Data to use:
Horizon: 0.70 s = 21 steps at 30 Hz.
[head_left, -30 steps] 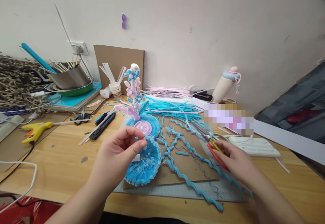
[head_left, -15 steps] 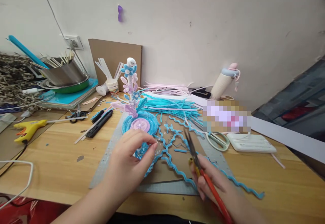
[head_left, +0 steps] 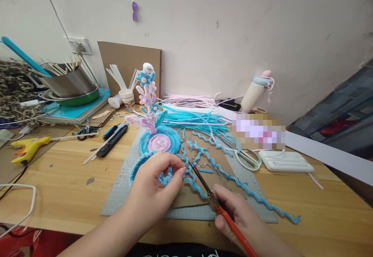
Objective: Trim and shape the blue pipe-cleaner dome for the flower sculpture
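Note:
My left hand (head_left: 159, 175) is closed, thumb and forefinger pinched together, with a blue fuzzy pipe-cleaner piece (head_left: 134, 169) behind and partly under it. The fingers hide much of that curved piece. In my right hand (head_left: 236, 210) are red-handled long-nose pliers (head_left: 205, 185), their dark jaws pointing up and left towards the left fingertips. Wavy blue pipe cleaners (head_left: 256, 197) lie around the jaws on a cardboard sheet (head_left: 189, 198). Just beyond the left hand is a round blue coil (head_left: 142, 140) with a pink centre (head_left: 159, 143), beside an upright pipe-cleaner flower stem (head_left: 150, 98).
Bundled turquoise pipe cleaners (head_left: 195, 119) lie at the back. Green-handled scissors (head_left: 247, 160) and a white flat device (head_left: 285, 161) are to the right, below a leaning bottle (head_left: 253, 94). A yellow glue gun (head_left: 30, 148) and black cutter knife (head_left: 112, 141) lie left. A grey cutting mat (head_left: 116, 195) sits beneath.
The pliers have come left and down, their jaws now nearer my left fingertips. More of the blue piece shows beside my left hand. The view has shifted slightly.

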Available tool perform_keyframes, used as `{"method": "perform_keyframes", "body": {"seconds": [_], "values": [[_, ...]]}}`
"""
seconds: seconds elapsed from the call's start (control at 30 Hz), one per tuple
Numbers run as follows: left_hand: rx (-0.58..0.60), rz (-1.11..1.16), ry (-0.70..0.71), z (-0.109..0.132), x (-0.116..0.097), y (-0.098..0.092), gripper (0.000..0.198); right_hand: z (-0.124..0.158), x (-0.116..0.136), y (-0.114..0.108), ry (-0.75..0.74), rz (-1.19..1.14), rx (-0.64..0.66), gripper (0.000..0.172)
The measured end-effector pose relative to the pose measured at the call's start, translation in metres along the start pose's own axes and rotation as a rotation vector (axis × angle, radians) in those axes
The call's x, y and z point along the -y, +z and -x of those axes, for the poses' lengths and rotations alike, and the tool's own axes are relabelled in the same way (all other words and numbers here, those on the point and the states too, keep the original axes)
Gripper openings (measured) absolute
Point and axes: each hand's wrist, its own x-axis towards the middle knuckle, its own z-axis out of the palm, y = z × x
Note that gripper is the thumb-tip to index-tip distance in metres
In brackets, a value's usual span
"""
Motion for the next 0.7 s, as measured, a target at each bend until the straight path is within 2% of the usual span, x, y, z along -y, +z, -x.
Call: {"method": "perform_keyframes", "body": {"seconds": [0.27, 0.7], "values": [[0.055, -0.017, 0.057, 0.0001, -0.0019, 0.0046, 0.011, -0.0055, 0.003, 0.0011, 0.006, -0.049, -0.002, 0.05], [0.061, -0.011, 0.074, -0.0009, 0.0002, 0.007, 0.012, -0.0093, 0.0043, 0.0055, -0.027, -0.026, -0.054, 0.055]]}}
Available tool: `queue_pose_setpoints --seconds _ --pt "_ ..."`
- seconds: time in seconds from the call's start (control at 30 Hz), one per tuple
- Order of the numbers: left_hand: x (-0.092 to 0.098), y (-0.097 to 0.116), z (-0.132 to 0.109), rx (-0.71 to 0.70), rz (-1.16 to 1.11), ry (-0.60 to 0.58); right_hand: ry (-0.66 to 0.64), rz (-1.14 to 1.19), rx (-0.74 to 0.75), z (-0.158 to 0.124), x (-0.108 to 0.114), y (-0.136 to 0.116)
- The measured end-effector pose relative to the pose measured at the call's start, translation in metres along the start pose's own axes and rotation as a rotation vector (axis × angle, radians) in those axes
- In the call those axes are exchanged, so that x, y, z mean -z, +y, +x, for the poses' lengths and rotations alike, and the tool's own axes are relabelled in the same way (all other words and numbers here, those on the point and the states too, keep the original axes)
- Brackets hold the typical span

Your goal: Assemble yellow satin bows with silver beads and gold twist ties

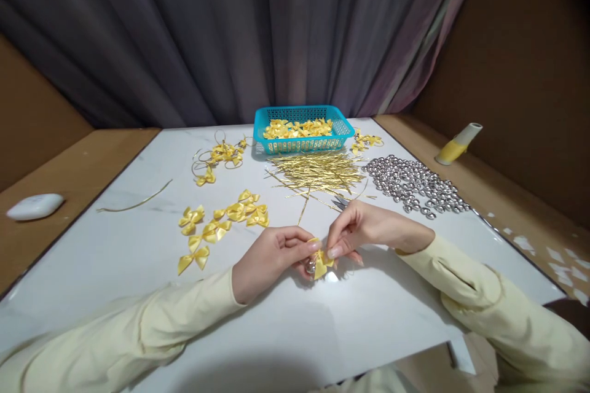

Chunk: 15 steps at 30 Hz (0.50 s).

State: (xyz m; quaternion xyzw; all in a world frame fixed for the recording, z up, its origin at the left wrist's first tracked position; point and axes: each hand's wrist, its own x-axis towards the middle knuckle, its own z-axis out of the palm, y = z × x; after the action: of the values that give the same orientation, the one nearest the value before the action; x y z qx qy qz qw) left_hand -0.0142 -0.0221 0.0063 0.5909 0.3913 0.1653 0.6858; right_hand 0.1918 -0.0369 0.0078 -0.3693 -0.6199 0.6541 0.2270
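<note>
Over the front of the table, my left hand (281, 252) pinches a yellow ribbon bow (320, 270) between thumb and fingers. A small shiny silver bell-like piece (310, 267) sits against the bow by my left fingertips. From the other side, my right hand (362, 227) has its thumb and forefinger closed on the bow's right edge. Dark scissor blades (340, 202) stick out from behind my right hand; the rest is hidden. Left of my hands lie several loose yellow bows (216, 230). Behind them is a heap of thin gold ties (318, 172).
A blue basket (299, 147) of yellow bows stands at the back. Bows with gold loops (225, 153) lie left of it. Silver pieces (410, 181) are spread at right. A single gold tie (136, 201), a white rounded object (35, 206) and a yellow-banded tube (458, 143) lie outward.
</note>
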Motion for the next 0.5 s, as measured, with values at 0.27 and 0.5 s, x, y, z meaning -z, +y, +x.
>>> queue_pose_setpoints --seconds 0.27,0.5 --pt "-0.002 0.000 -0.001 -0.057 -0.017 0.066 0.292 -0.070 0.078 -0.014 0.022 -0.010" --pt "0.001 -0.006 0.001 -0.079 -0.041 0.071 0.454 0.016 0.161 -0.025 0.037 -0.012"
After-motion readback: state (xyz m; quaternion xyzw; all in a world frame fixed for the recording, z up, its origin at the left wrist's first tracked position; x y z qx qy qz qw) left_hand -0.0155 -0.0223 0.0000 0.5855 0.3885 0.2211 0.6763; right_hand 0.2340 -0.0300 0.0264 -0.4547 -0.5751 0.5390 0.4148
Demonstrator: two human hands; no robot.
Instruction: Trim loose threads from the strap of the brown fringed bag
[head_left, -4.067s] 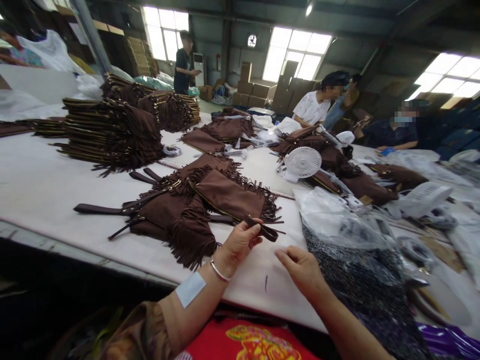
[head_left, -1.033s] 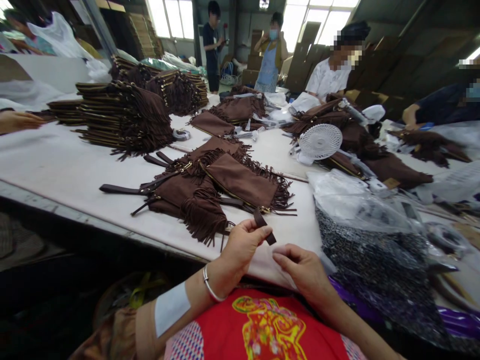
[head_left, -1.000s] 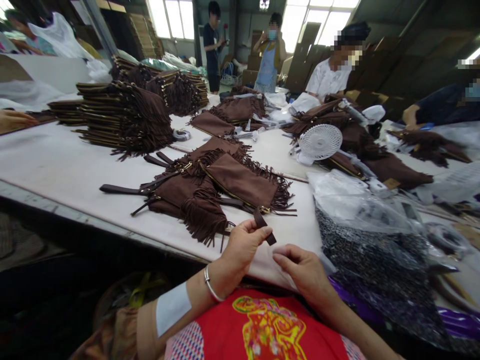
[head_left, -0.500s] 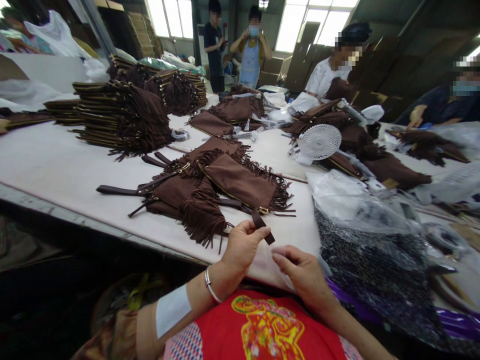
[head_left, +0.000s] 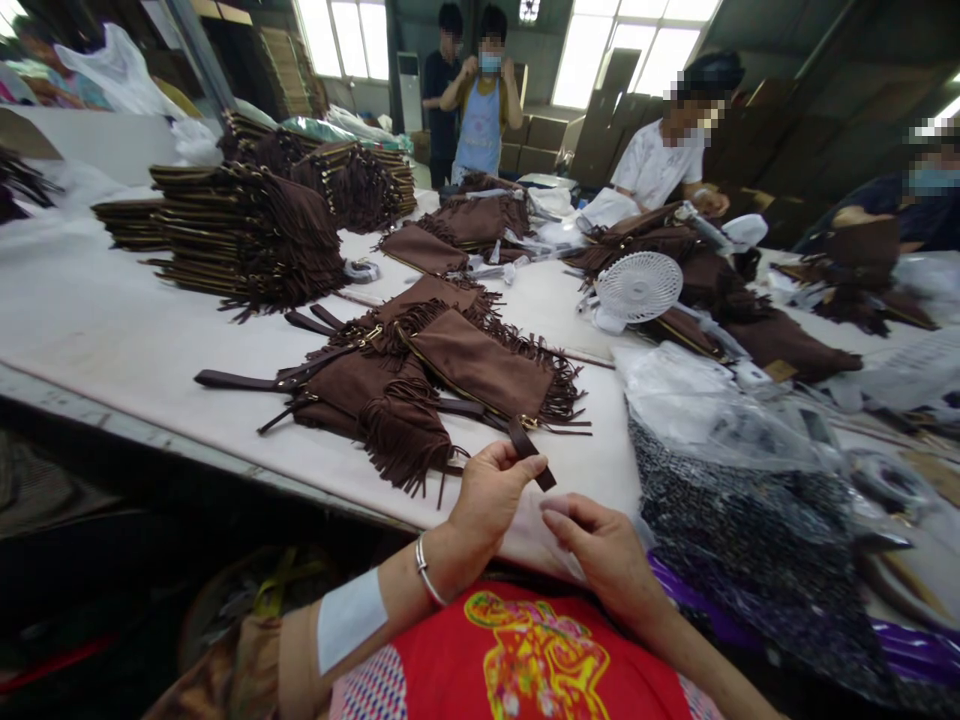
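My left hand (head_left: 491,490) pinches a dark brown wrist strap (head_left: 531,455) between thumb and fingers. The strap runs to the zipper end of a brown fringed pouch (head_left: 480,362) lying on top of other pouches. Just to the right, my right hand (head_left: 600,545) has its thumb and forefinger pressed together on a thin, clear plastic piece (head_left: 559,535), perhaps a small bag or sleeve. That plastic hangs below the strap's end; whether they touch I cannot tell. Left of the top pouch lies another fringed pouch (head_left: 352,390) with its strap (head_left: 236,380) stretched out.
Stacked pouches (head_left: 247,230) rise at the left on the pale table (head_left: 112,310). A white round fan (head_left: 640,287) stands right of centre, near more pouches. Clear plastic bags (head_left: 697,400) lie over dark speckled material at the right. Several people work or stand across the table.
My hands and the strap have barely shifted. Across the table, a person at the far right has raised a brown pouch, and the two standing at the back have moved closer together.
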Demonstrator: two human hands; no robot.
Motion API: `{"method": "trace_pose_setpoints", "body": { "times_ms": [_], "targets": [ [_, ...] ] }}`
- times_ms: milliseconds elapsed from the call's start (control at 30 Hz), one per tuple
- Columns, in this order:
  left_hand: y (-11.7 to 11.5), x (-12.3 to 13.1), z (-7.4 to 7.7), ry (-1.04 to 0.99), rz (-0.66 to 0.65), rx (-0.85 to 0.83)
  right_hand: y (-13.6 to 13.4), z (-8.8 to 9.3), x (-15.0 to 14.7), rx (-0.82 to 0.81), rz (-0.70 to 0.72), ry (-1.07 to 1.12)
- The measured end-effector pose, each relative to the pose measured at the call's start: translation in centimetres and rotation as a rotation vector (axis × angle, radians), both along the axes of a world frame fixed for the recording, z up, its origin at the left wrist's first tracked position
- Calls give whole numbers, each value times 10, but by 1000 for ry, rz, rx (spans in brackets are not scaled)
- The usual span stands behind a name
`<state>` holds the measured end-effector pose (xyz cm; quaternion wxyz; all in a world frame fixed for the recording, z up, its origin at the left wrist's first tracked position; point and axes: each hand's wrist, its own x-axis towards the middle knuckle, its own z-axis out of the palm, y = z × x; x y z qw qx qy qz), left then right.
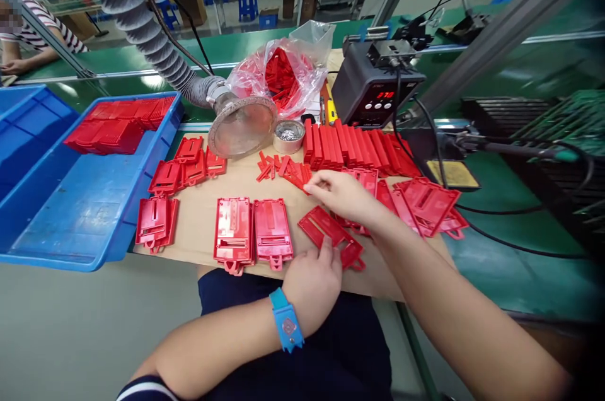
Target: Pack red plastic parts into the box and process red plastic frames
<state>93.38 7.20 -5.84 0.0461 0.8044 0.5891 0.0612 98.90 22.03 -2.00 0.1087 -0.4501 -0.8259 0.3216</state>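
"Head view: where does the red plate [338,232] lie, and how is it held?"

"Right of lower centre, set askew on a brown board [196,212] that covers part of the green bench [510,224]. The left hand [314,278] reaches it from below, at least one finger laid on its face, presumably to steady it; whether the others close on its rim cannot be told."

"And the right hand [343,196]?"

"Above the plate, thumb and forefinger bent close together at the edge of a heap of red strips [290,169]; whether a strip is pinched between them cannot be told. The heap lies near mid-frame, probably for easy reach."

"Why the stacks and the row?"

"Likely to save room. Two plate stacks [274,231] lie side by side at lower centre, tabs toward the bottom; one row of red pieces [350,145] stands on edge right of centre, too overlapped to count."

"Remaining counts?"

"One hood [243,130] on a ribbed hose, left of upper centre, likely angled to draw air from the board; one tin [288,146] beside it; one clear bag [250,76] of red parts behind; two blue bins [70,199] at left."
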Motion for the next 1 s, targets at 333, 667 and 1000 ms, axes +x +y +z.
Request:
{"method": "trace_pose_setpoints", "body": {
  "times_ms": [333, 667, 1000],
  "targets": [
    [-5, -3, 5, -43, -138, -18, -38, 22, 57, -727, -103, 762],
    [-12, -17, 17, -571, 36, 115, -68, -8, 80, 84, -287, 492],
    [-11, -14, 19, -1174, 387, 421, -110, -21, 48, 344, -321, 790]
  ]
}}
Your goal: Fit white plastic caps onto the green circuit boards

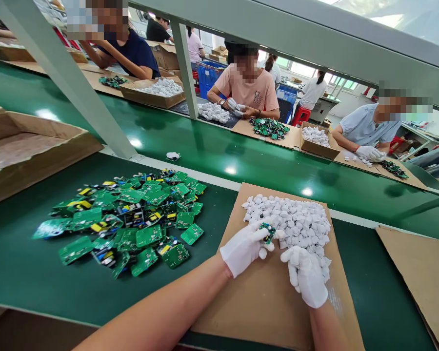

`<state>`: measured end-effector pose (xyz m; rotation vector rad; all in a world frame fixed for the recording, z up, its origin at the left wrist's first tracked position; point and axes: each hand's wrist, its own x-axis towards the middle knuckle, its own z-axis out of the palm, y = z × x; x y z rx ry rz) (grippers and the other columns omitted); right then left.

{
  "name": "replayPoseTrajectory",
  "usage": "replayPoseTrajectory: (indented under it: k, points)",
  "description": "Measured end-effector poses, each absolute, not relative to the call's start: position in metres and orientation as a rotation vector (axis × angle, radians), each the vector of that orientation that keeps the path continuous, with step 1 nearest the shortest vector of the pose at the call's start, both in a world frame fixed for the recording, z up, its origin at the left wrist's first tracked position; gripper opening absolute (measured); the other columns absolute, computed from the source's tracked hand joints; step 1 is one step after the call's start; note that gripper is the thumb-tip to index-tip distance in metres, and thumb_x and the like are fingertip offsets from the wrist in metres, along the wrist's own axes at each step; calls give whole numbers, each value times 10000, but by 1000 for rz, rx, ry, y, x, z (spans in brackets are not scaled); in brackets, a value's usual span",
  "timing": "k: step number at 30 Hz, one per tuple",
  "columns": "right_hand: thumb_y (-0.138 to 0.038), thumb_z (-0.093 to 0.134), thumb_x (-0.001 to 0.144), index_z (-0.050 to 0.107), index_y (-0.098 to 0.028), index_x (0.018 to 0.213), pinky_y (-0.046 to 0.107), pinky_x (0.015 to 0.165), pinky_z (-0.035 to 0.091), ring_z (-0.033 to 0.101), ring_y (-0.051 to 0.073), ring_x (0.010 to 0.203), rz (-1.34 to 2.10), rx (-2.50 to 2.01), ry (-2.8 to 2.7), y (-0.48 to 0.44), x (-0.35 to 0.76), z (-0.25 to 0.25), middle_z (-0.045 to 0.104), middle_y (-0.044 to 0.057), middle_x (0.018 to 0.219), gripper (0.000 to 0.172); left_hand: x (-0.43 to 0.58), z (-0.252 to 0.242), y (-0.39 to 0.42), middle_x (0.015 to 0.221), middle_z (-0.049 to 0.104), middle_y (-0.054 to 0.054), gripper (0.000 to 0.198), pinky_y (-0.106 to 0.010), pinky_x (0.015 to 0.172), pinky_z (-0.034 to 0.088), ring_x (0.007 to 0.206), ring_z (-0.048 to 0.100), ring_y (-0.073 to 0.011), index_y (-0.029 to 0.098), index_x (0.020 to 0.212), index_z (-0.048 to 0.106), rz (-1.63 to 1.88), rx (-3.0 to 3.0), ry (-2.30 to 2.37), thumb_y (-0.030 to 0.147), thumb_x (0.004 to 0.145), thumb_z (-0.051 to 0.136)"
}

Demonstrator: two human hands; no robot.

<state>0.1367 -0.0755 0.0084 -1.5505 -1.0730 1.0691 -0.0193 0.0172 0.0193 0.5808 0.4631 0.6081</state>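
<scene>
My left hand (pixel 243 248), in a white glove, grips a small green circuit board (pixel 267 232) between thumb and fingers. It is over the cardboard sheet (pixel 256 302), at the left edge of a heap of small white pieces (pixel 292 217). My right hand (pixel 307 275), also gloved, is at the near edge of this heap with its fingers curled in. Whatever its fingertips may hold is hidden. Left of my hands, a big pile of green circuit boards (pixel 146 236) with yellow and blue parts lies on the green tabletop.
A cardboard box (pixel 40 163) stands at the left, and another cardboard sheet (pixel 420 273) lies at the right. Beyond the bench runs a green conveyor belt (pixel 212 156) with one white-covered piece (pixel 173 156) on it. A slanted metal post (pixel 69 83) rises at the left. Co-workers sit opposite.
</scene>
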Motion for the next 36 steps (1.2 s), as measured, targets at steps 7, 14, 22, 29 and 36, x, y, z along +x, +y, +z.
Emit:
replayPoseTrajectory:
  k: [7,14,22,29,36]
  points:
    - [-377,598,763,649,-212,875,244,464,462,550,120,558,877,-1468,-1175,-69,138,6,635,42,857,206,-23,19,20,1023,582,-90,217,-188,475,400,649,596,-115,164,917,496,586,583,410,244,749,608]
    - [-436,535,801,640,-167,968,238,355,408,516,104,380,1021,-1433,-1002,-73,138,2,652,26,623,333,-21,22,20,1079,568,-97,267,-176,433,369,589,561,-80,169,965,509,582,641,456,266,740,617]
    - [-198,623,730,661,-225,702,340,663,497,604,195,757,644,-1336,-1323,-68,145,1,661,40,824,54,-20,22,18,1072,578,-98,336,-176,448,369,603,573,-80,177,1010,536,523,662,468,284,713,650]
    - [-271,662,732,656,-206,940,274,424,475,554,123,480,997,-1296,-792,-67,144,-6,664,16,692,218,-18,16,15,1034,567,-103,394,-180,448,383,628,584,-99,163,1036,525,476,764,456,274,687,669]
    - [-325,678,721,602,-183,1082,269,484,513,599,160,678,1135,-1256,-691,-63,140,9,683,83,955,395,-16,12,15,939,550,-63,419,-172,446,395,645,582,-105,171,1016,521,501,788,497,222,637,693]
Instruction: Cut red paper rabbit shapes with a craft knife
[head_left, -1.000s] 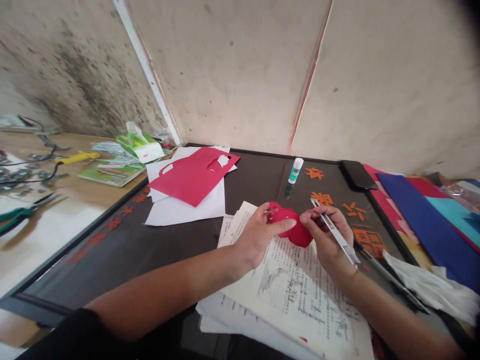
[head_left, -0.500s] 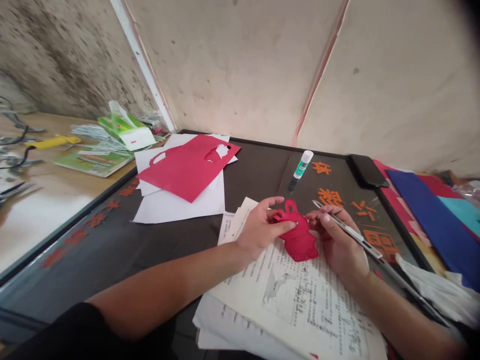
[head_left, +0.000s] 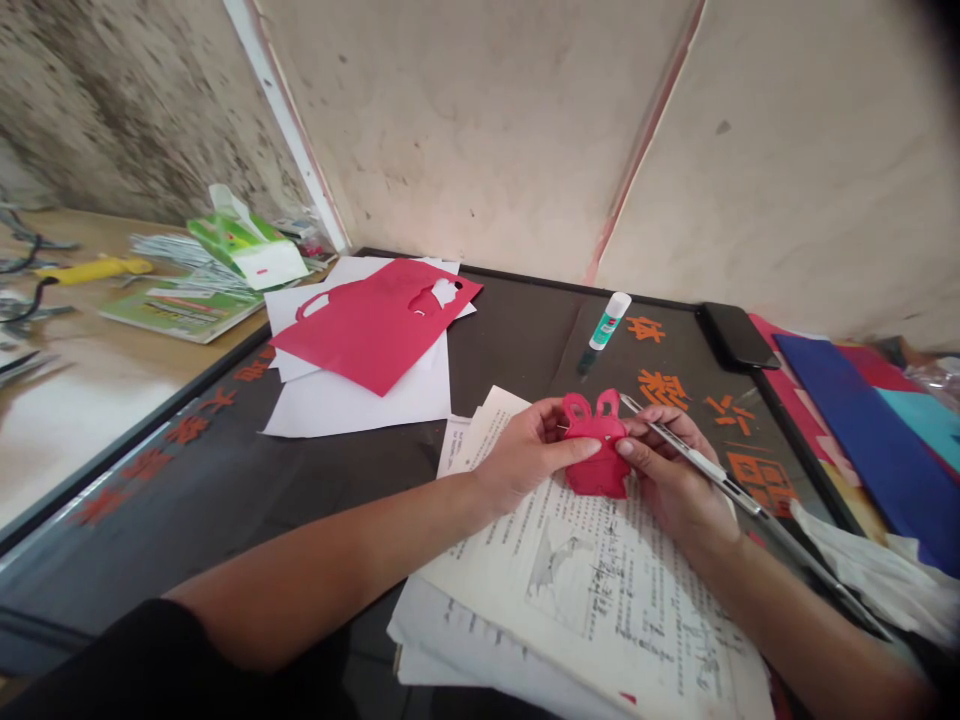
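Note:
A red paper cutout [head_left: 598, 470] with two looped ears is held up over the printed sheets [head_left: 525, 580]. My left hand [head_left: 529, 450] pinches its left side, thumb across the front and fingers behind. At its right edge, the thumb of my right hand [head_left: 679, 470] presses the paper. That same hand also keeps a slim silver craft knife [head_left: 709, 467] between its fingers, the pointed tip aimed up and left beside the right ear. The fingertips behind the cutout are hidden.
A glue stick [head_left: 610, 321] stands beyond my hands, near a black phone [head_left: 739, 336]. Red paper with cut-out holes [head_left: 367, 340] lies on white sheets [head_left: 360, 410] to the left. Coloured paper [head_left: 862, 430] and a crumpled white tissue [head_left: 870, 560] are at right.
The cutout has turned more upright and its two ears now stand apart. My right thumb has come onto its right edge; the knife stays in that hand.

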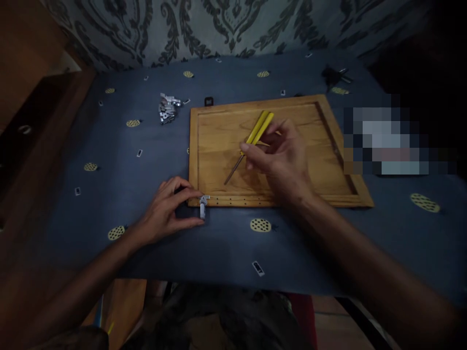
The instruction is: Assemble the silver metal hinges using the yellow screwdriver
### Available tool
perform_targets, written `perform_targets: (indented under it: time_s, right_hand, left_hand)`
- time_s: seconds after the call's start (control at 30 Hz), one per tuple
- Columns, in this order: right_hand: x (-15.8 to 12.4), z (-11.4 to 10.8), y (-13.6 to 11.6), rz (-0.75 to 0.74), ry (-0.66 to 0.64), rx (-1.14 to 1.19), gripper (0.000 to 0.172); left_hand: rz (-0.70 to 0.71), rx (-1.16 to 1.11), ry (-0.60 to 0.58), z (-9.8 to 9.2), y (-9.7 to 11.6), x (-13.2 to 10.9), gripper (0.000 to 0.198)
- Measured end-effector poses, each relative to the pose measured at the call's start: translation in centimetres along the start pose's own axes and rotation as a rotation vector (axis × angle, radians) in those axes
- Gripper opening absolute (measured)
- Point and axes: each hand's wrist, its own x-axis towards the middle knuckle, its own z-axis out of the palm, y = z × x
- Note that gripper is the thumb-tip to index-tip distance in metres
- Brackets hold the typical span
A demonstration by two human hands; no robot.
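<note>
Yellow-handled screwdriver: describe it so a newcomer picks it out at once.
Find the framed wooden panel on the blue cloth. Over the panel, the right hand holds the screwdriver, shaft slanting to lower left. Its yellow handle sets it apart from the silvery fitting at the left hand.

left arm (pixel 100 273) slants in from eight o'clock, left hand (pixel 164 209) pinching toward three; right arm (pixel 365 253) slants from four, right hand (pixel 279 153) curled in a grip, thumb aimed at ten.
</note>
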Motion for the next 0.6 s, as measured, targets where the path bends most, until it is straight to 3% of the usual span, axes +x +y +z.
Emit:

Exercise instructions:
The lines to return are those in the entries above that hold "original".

Answer below:
The call's x, y and z point along the -y, +z and -x of those axes, for the poses' lengths and rotations alike, and the tool's own axes are relabelled in the same way (all other words and numbers here, those on the point and the states too, keep the original axes)
- In the call those axes are exchanged, so that x, y, z mean -z, +y, +x, for the poses' lengths and rotations alike, and the tool's own axes are relabelled in the same way (all other words and numbers here, those on the point and the states too, keep the original axes)

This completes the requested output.